§ Exercise requirements
Transcribe only what runs from the line containing "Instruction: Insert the" through the final line below, exactly, and leave every picture out.

§ Dataset excerpt
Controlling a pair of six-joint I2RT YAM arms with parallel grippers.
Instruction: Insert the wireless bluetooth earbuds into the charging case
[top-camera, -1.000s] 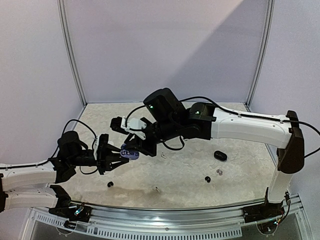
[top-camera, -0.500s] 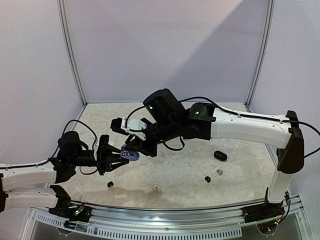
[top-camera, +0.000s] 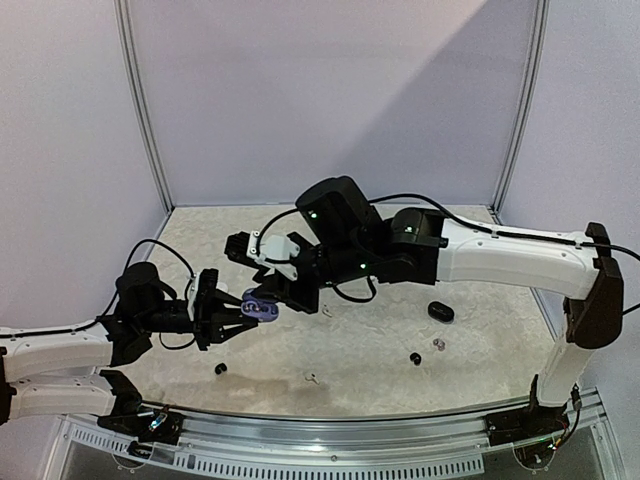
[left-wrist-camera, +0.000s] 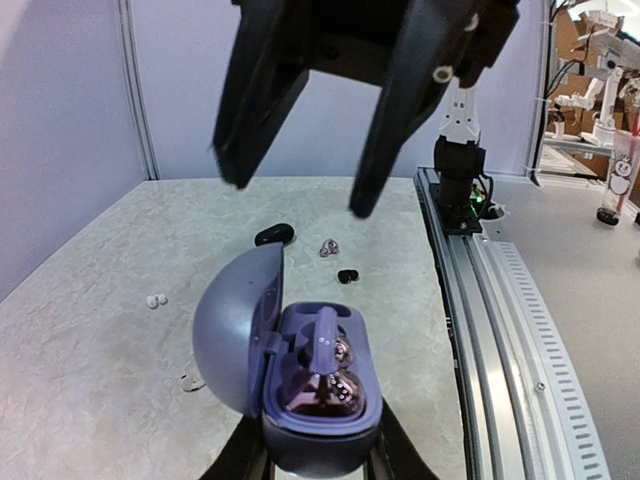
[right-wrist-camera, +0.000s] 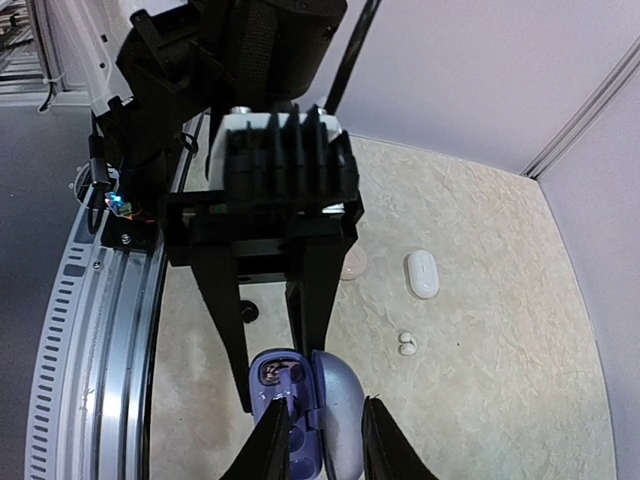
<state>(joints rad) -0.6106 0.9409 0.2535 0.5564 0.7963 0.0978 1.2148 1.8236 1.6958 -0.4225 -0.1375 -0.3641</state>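
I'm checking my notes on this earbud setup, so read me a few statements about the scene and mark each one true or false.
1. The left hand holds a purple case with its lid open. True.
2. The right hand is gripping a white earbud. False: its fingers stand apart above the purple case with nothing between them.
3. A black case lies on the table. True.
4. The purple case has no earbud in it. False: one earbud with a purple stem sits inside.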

§ Written answer
Instruction: Insert the wireless bluetooth earbuds into the charging case
[top-camera, -1.000s] 
[top-camera, -0.500s] 
[top-camera, +0.000s] 
[left-wrist-camera, +0.000s] 
[right-wrist-camera, +0.000s] 
<state>(joints rad) -0.6106 0.9409 0.2535 0.5564 0.7963 0.0978 1.2148 1.8236 1.6958 -0.4225 -0.1375 -0.3641</state>
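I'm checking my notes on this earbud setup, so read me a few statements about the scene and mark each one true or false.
1. The left hand holds a purple case with its lid open. True.
2. The right hand is gripping a white earbud. False: its fingers stand apart above the purple case with nothing between them.
3. A black case lies on the table. True.
4. The purple case has no earbud in it. False: one earbud with a purple stem sits inside.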

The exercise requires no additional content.